Precise, accurate imaging – think mammography, CT and MRI scans – is important to cancer screening, treatment, and follow-up care. Now, even more advanced technology is emerging, and with it, the need for imaging specialists with the expertise to use them.
Huntsman Cancer Institute at the University of Utah has demonstrated particular excellence in the field, as demonstrated by the establishment of the National Cancer Institute for Quantitative Imaging Excellence.
According to NCI, the program was necessary to establish standard operating procedures and guidelines for the new technology that would be uniform across the entire network of cancer facilities. Once a center has earned this certification, it is deemed trial ready and capable of conducting NCI-sponsored clinical trials that use advanced quantitative imaging. Before, there were significant delays in the time required to open a clinical trial when the advanced imaging technology was needed.

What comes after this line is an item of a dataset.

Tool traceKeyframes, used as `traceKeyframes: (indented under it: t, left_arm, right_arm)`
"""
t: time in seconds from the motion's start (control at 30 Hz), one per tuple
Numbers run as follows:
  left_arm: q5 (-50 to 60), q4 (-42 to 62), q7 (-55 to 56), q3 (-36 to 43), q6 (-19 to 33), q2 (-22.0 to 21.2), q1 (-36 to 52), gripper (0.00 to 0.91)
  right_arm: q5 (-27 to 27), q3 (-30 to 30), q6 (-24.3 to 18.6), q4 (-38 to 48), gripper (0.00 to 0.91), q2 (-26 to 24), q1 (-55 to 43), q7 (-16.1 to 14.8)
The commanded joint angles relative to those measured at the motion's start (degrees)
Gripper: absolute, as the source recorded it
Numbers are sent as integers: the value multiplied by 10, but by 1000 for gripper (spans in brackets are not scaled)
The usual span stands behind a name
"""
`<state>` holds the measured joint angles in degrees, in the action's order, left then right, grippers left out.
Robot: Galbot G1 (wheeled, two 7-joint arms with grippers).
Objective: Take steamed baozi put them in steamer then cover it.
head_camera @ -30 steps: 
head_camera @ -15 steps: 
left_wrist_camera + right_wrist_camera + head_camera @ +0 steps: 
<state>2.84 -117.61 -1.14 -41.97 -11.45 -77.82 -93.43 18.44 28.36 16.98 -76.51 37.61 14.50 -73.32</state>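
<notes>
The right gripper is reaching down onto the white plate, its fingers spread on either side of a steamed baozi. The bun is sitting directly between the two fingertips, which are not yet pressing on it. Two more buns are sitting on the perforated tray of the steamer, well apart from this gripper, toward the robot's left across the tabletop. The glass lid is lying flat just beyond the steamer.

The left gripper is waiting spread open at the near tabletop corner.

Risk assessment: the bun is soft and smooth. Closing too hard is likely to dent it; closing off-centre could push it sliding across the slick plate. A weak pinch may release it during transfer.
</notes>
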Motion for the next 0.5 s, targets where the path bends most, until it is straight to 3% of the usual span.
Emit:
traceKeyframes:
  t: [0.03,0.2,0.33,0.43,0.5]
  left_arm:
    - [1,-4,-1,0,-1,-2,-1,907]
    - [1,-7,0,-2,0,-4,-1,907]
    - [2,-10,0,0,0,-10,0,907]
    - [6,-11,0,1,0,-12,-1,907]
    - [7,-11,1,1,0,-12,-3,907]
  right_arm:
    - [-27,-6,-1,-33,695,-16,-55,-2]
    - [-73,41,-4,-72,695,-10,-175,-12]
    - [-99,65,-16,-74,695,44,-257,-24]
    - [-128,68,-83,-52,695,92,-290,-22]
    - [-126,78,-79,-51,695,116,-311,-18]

“As Huntsman Cancer Institute works to provide new approaches to individualized cancer diagnosis and therapy through clinical trials, the ability to provide our patients with cutting edge technology and highly trained specialists is becoming more and more important.” – ?Mary Beckerle HCI CEO and director
Beckerle credits John M. Hoffman, M.D., co-leader of HCI’s Imaging, Diagnostics, and Therapeutics Research Program and a professor of radiology and neurology at the University of Utah, for his work to obtain the NCI credential.